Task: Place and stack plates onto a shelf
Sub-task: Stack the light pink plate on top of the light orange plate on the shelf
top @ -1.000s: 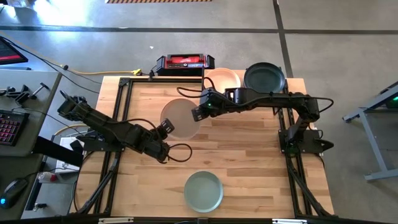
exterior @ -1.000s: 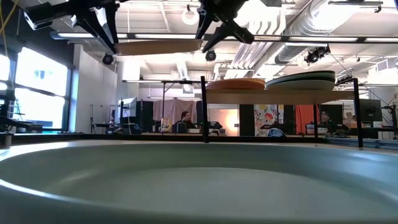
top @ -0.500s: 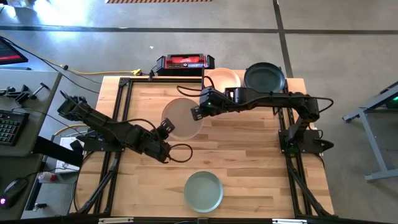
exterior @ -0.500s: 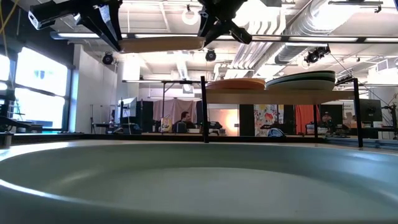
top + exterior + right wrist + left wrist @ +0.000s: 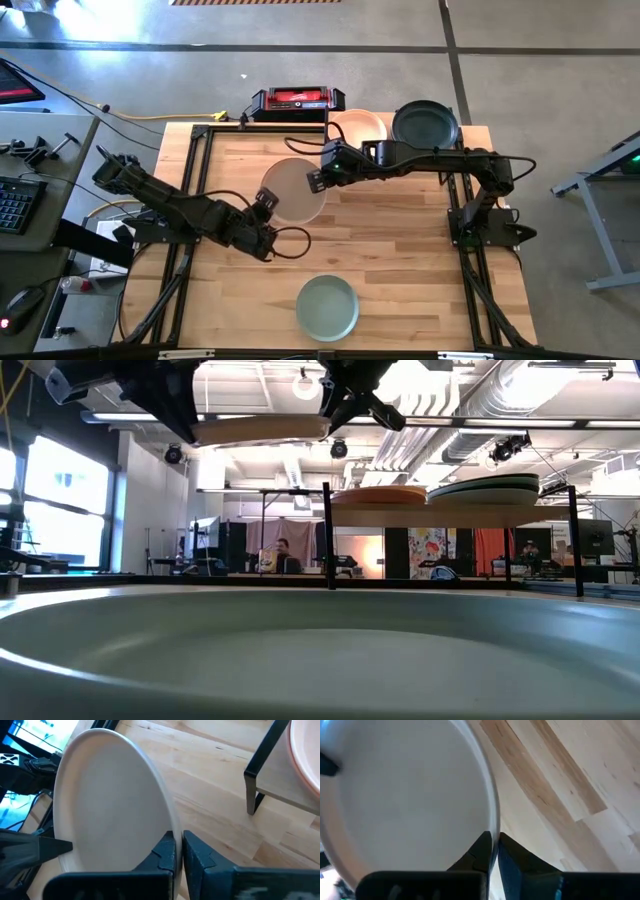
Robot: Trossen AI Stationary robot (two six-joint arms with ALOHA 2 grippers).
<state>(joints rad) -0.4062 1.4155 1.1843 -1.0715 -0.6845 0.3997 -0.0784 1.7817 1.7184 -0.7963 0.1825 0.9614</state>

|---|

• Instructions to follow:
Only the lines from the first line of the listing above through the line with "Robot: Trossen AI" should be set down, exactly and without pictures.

• Output of the task:
Task: Place and stack plates onto a shelf
Sub-task: Stack the light pink plate on top of the light orange plate on the shelf
top @ -1.000s: 
exterior @ -1.000s: 
top @ -0.500s: 
exterior @ -0.500s: 
top + exterior + right wrist + left wrist @ +0.000s: 
Robot: Trossen AI Stationary robot (two six-joint arms with ALOHA 2 grippers).

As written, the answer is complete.